Metadata Management#

Standardizing Metadata#

Scenario: Clean and standardize metadata across your EPUB collection.

import re
from epub_utils import Document

class MetadataStandardizer:
    def __init__(self):
        self.language_codes = {
            'english': 'en',
            'spanish': 'es',
            'french': 'fr',
            'german': 'de',
            'italian': 'it'
            # Add more as needed
        }

    def analyze_metadata(self, epub_path):
        """Analyze and suggest metadata improvements."""
        doc = Document(epub_path)
        metadata = doc.package.metadata
        suggestions = []

        # Check title
        title = getattr(metadata, 'title', '')
        if not title:
            suggestions.append("Missing title")
        elif len(title) > 200:
            suggestions.append("Title is very long (>200 chars)")
        elif title.isupper():
            suggestions.append("Title is all uppercase - consider title case")

        # Check author
        creator = getattr(metadata, 'creator', '')
        if not creator:
            suggestions.append("Missing author/creator")
        elif ',' not in creator and len(creator.split()) > 2:
            suggestions.append("Author name might need reformatting (Last, First)")

        # Check language
        language = getattr(metadata, 'language', '')
        if not language:
            suggestions.append("Missing language code")
        elif len(language) > 3:
            # Might be full language name instead of code
            lang_lower = language.lower()
            if lang_lower in self.language_codes:
                suggestions.append(f"Use language code '{self.language_codes[lang_lower]}' instead of '{language}'")
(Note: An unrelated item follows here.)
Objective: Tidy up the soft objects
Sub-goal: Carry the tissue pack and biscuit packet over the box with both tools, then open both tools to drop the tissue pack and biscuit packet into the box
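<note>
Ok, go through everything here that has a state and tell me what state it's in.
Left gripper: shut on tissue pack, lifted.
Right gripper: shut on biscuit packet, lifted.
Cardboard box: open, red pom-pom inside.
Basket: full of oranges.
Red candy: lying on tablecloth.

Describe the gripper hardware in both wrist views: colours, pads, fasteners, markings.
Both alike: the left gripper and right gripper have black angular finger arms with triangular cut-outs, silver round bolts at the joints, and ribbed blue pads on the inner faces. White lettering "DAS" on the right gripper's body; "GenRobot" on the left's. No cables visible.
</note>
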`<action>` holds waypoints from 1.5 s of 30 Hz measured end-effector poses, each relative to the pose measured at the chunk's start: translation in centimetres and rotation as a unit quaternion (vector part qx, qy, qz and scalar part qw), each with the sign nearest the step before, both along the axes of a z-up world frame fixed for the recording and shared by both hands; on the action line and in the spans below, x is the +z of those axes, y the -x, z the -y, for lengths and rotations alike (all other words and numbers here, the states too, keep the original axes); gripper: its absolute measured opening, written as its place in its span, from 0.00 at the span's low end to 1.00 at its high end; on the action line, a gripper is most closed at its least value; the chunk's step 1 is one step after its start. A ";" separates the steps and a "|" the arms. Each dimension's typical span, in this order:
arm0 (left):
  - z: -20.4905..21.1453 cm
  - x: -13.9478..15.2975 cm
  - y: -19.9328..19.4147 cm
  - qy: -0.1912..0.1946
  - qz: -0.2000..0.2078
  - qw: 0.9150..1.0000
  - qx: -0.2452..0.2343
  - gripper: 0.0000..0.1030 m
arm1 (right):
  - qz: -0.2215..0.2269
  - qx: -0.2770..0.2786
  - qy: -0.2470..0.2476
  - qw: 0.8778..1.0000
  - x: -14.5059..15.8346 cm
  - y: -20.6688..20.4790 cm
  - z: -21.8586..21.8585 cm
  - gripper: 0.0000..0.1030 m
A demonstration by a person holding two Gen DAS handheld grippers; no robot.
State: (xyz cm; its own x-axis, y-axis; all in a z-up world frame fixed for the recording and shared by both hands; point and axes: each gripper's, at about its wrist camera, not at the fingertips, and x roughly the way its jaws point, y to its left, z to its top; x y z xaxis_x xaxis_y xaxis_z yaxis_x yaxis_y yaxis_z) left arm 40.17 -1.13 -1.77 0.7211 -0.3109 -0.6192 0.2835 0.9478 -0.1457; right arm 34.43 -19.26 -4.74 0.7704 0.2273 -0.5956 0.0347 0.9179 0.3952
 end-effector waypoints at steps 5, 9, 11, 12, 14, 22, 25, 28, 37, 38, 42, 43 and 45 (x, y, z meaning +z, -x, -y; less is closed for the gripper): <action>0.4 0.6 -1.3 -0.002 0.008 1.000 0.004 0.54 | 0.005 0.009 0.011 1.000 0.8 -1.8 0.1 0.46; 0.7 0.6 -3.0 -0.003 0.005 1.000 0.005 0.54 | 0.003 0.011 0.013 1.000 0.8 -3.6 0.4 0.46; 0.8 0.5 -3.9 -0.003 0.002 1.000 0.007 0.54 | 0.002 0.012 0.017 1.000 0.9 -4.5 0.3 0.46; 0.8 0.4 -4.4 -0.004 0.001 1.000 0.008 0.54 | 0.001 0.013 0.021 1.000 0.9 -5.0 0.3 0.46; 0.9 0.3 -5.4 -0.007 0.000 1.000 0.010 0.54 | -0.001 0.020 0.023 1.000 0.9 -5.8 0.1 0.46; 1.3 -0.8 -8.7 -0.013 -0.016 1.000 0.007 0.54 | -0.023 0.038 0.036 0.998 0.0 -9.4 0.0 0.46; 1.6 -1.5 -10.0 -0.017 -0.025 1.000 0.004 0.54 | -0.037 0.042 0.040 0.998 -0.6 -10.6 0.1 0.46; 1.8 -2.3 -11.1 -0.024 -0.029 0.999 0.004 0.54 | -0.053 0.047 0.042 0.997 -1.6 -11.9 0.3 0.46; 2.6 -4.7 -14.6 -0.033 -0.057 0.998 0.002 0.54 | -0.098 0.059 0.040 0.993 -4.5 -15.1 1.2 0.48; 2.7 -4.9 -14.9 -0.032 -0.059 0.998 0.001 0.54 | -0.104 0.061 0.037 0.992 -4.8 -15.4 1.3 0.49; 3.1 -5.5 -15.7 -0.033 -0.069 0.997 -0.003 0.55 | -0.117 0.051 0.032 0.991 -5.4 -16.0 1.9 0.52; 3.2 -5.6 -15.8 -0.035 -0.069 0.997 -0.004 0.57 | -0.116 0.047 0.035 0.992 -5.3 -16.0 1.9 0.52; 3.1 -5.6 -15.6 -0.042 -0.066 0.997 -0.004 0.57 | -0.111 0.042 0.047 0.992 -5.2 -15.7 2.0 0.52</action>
        # Check identifier
        identifier = getattr(metadata, 'identifier', '')
        if not identifier:
            suggestions.append("Missing identifier")
        elif not self._is_valid_identifier(identifier):
            suggestions.append("Identifier format might be invalid")

        # Check date format
        date = getattr(metadata, 'date', '')
        if date and not re.match(r'\d{4}(-\d{2}-\d{2})?', date):
            suggestions.append("Date should be in YYYY or YYYY-MM-DD format")

        return {
            'file': epub_path,
            'current_metadata': {
                'title': title,
                'creator': creator,
                'language': language,
                'identifier': identifier,
                'date': date
            },
            'suggestions': suggestions
        }

    def _is_valid_identifier(self, identifier):
        """Check if identifier looks valid."""
        # Check for ISBN, DOI, UUID patterns
        patterns = [
            r'urn:isbn:\d{10,13}',  # ISBN URN
            r'isbn:\d{10,13}',      # Simple ISBN
            r'urn:uuid:[a-f0-9-]{36}',  # UUID URN
            r'doi:10\.\d+/.+',      # DOI
            r'urn:doi:10\.\d+/.+'   # DOI URN
        ]

        return any(re.match(pattern, identifier, re.I) for pattern in patterns)

# Usage
standardizer = MetadataStandardizer()
analysis = standardizer.analyze_metadata("book.epub")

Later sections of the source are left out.